It’s not every day you see a swarm of bodies, swaddled in what look to be white fencing suits, huddled outside your campus library. These bodies move quietly, slowly; thick gloves cover their hands and large screened masks hide their faces like fencers prepared to compete. But they aren’t fencers, they’re beekeepers. Their gloved hands work delicately to inspect their hives. Clumps of honeycomb stick to the frames of the hive boxes where masses of bees swirl. The beekeepers lift these frames out of the decoratively blue and yellow painted boxes for a clear inspection of the hive’s health.

This is Goucher College’s Beekeeping Club. Co-presidents Olivia Baud and Virginia Turpin started the club in 2015 with the help of English faculty member, Marjorie Pryse. “We have been very lucky because the administration is very supportive of us and allows us to have them [the bees]. Not all colleges are down with bees,” Turpin explained.

The club started off this academic year strong with its first ever honey extraction. The campus was abuzz with the news as honey-craving students, staff, and faculty members reached out to get their hands on a jar. “They delivered the first jars to President Bowen, Vice President Coker, Professor Kicklighter, and Matt Harmin – all of whom had been very supportive of the club in one way or another,” Pryse explained.

The club currently has four hives. At the beginning of this past summer, they added special honey storage boxes, called honey supers, to the two healthiest hives that would be most likely to produce an excess of honey. The excess honey would be stored in the honey super, which could then be removed from the hive box to extract the honey while still leaving enough for the hive to survive. During an inspection in late summer, the club leaders determined that there was enough honey collected in one honey super for an extraction to take place.

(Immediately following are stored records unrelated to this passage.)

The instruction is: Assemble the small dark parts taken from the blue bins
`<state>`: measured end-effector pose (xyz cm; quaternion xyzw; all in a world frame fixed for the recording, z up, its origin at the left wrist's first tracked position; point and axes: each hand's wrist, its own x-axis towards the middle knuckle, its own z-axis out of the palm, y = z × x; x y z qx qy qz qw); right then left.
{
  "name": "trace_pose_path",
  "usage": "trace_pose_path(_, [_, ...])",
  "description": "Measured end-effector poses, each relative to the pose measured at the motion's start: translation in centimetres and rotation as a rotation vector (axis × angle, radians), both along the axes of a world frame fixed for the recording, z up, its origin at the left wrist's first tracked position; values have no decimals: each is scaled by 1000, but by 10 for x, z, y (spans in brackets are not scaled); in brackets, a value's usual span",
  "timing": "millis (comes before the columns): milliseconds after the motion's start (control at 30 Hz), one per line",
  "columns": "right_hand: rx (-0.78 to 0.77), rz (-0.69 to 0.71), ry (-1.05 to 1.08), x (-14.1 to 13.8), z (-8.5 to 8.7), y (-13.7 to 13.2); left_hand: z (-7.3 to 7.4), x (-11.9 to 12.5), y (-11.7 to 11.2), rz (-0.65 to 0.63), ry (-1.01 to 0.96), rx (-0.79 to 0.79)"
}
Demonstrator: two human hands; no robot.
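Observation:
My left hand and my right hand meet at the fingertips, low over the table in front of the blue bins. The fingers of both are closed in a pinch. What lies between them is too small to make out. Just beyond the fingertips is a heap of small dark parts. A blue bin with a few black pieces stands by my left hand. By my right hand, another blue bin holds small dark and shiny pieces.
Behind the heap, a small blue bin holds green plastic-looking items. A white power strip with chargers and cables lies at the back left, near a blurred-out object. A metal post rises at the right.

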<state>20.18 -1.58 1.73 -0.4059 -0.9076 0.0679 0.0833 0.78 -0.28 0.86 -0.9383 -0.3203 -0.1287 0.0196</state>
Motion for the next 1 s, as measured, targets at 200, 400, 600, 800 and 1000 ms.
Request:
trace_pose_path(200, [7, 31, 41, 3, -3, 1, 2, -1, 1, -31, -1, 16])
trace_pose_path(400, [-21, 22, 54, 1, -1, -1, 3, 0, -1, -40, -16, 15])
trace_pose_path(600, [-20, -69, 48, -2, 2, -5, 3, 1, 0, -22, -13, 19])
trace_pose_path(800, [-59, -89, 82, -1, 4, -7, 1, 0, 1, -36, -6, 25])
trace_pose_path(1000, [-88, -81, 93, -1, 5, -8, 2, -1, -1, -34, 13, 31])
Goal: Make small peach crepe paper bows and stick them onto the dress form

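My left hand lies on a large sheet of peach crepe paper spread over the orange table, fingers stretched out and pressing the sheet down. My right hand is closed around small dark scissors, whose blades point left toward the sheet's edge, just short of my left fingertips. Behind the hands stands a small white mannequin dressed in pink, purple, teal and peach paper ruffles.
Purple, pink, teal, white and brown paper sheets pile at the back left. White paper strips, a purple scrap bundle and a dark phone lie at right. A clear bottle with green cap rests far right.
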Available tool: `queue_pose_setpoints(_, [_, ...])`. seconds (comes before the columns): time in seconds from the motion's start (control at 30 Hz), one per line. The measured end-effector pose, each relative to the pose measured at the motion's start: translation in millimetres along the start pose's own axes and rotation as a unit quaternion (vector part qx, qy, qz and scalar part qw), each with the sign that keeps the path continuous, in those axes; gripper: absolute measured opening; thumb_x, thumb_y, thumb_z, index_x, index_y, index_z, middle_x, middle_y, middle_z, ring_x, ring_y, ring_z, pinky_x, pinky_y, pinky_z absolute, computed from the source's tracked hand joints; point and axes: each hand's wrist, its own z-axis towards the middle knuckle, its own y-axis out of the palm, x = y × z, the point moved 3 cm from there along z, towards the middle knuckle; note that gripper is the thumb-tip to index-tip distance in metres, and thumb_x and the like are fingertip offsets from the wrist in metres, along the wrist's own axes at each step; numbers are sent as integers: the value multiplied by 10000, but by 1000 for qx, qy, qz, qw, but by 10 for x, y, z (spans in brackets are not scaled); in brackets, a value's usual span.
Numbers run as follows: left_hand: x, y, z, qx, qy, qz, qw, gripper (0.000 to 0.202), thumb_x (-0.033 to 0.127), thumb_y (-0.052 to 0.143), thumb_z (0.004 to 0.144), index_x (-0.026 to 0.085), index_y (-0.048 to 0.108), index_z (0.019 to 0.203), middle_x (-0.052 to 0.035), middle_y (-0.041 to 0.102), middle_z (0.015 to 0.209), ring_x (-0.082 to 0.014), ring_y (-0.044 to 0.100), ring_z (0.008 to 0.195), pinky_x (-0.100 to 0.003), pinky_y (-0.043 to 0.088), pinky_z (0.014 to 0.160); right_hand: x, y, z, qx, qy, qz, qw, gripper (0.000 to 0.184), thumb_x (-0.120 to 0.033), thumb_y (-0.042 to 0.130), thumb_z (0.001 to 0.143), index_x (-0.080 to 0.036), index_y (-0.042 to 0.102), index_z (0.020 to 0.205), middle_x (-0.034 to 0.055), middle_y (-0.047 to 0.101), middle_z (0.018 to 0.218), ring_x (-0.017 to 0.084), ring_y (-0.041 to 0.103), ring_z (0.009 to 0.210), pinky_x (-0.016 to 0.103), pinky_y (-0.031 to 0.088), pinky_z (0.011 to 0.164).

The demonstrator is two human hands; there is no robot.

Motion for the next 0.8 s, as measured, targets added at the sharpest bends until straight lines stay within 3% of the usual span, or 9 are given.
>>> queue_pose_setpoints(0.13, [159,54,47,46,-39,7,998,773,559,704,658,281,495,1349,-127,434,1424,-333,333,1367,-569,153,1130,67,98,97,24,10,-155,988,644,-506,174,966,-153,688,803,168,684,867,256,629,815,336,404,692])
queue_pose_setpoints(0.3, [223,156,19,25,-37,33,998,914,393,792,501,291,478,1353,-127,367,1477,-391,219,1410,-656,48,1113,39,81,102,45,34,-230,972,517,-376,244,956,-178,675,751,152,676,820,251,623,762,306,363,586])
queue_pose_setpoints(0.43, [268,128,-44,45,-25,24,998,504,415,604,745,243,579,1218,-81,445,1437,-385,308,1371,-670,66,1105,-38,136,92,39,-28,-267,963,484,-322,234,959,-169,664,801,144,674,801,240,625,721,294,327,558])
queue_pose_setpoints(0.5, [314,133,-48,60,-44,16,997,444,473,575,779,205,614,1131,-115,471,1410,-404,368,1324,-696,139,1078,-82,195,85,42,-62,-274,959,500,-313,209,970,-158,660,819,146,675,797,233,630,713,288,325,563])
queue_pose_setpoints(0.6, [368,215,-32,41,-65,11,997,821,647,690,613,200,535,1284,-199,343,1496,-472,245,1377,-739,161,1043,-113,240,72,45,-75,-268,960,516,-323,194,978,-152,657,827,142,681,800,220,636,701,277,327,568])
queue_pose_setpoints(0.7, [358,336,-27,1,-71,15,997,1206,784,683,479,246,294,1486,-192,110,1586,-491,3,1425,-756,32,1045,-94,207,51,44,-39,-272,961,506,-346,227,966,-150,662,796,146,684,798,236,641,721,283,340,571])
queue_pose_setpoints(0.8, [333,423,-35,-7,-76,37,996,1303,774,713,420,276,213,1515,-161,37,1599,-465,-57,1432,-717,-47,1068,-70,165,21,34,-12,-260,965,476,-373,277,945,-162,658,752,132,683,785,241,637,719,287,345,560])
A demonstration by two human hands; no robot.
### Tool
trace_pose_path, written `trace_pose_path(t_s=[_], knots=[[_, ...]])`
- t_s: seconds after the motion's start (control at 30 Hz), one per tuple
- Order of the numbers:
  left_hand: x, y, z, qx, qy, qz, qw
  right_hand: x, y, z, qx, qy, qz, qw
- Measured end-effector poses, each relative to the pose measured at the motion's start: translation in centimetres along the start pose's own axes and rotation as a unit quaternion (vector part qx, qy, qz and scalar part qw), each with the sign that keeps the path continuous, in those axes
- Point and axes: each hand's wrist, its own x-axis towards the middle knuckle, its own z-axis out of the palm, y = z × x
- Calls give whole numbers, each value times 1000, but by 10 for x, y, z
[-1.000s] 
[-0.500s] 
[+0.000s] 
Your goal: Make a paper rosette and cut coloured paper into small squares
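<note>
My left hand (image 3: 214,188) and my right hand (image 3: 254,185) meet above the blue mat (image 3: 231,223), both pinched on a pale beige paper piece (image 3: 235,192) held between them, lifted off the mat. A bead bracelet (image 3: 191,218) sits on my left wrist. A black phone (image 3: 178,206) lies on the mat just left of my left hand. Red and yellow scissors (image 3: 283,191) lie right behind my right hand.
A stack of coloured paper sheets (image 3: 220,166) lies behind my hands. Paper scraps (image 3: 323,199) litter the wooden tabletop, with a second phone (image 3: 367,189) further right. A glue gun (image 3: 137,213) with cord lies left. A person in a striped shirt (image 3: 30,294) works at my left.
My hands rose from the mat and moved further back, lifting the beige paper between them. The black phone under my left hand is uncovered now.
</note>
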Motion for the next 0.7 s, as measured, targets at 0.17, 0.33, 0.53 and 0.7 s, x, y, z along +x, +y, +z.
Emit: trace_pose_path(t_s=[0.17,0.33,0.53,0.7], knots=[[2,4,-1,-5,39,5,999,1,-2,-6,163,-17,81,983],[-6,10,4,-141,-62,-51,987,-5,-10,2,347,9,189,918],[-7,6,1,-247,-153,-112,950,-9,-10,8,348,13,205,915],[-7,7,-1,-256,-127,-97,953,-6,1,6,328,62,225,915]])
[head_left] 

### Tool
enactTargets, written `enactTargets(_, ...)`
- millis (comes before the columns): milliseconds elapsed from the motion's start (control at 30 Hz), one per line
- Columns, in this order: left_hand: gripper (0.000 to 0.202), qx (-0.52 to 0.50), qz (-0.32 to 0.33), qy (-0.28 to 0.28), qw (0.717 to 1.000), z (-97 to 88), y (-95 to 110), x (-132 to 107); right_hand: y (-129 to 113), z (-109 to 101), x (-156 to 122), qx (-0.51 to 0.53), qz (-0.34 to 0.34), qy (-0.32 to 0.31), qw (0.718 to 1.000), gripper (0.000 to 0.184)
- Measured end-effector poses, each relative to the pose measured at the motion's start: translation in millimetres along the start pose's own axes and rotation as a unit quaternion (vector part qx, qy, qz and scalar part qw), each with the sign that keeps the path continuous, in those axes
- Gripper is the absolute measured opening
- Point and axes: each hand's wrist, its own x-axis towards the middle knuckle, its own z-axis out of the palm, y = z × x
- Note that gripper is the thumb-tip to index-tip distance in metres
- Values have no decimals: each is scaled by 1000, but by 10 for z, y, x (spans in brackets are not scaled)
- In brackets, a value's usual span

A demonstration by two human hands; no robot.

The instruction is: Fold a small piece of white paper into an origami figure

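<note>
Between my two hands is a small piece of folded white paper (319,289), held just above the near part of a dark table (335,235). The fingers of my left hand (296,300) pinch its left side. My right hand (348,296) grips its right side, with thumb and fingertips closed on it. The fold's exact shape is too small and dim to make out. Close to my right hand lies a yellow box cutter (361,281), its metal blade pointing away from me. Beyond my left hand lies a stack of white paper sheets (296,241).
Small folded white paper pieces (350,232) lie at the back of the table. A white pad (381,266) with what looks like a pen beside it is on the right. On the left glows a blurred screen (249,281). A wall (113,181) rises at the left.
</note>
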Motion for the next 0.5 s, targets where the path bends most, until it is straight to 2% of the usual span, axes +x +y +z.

“So what we do is we take out the frames with honey. We take a really big knife – looks like a butter knife – and we cut the top of the comb to let the honey flow out,” Fiona Rutgers, the club’s treasurer, explained. “We then put it in an extractor, which is like a centrifuge that can fit frames, and we run that which lets the honey flow out, which we collect at the bottom of the extractor. We put the honey through a filter, and voila! The finished product!”

The extraction took place at Marjorie’s house, about fifteen minutes away from campus. The honey super, which is separate from the rest of the hive containing larvae, was removed from the hive and transported to Marjorie’s garage without disturbing or transporting any bees. The extraction needed to take place off campus due to the current campus construction that limits the  calm and spacious atmosphere necessary for an extraction. The club leaders, along with one active club member, were able to join Marjorie for the extraction. The process was live-streamed in a Facebook video for the rest of the club members and Goucher’s community to experience.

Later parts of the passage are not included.